# Homework Help: Implicit derivative difficulties

1. Nov 16, 2013

### kald13

1. The problem statement, all variables and given/known data

I am struggling with implicit derivatives, and though my course book includes final solutions to odd numbered exercises, it does not show the work. As such, I'm stuck in the process of getting from point A to point B:

Find the derivative y'(x) implicitly of

$((x+3)/y)=4x+y^2$

2. The attempt at a solution

I know to start with the derivative of each side of the equation:

$((d/dx)[x+3]y-(x+3)(d/dx)[y])/y^2=(d/dx)[4x+y^2]$
$((1)y-(x+3)(y'))/y^2=4+2y(y')$

Multiply both sides by $y^2$

$y-y'(x+3)=4y^2+2y^3(y')$

Subtract $y$ and then divide both sides by $-(x+3)$

$-y'(x+3)=4y^2-y+2y^3(y')$
$y'=-(4y^2-y+2y^3(y'))/(x+3)$

So now I have y' isolated on the left, but I still have a y' on the right that doesn't factor, and I'm not sure what to do with it.

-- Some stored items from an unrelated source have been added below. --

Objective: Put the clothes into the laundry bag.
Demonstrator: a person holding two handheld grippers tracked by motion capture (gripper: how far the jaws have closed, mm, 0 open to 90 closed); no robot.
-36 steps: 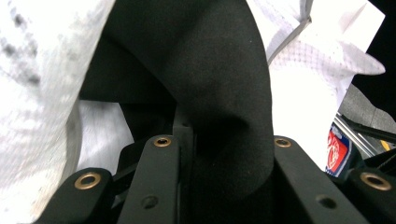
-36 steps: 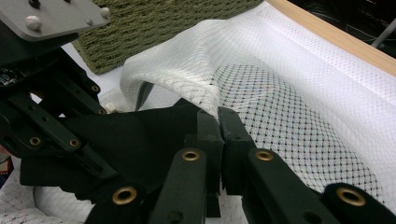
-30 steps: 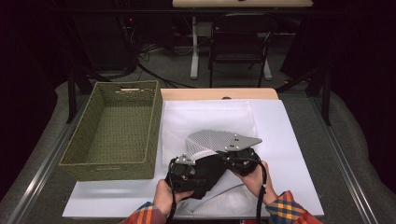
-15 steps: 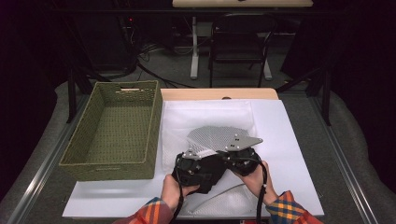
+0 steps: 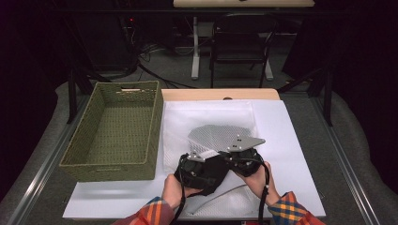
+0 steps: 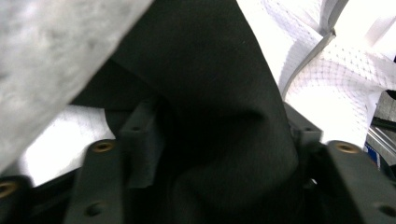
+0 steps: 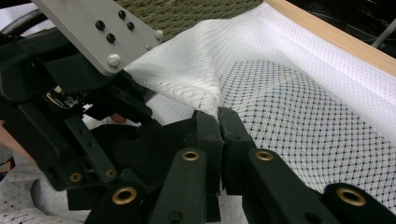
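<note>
Black cloth (image 6: 219, 116) lies bunched between the left tool's (image 5: 197, 169) jaws, which have just been opening, seemingly no longer pinching it. The right tool (image 7: 218, 122), just beside, is clamped on white mesh (image 7: 299, 102).

Bright overhead light on the white desk (image 5: 291, 140), dark surroundings beyond, glare blowing out white mesh (image 6: 345, 93), close black cloth (image 6: 219, 116) blurred and shadowed, soft focus at edges

Between my matt black plastic left gripper (image 6: 210, 154) jaws hangs smooth, dull black cloth (image 6: 210, 93), while my right gripper (image 7: 219, 126) pinches an open-weave white mesh bag (image 7: 299, 107) beside the coarse woven green basket (image 5: 117, 136) and pale wooden table edge (image 5: 220, 94).
</note>
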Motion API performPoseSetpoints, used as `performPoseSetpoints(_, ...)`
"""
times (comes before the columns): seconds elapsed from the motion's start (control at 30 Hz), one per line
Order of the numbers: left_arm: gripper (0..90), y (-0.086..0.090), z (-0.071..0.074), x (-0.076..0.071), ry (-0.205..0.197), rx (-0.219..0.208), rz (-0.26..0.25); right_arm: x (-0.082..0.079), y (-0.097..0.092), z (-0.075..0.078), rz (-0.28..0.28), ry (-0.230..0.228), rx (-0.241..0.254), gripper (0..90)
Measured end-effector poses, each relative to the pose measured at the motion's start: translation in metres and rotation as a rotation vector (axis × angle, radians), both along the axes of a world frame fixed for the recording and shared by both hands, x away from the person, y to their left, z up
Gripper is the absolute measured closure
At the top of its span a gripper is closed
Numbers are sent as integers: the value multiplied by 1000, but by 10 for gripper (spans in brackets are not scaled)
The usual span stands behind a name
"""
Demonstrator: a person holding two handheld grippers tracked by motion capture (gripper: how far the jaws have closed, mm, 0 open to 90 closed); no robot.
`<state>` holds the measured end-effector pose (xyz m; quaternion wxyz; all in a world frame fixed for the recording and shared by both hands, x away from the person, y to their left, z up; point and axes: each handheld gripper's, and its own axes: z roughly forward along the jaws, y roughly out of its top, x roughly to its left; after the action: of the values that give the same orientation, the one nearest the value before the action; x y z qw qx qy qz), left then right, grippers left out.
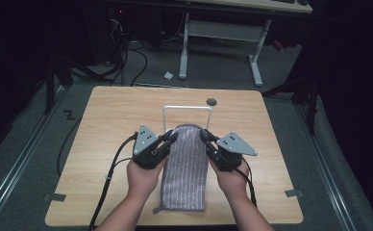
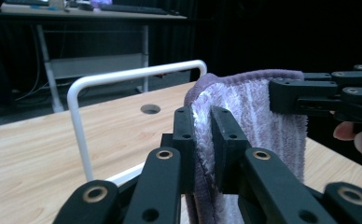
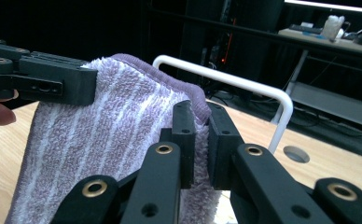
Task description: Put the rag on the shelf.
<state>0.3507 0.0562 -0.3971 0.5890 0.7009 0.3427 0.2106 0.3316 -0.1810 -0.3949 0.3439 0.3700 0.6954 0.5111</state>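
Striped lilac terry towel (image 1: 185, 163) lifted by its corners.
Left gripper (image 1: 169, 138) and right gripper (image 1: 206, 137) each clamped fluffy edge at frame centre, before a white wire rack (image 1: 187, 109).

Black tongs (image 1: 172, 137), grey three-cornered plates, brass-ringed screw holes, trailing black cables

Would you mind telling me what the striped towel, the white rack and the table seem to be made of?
The towel looks like terry cloth, lilac with pale stripes: its looped, fuzzy pile is plain in the gripper views. The white rack seems a bent metal tube with a smooth, glossy white coat, though plastic is possible. The table looks like light wood-grain laminate, matt, with a round cable hole.
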Motion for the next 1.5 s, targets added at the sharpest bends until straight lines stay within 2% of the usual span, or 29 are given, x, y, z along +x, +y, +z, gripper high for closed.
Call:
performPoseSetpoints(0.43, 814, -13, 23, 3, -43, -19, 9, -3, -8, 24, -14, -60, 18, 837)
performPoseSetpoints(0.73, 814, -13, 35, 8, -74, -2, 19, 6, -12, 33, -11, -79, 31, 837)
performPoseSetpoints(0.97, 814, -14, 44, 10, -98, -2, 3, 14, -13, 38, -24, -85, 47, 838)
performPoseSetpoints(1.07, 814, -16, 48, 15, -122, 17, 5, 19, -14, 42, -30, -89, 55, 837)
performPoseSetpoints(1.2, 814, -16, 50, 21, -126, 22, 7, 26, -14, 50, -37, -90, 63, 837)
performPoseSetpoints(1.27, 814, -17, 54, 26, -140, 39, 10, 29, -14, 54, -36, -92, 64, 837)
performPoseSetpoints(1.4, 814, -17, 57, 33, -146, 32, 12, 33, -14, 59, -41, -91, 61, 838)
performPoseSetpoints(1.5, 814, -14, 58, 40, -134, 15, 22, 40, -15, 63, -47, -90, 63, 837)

I run into a similar problem if I try to isolate y' on the right first, and I'm not sure how to procede from this point.

The solution provided in the book is:

$y'=(y-4y^2)/(x+3+2y^3)$

Getting close, but not quite there.

2. Nov 16, 2013

### Dick

Starting from $y-y'(x+3)=4y^2+2y^3(y')$ move all of the terms containing y' to one side and factor y' out before you do anything else.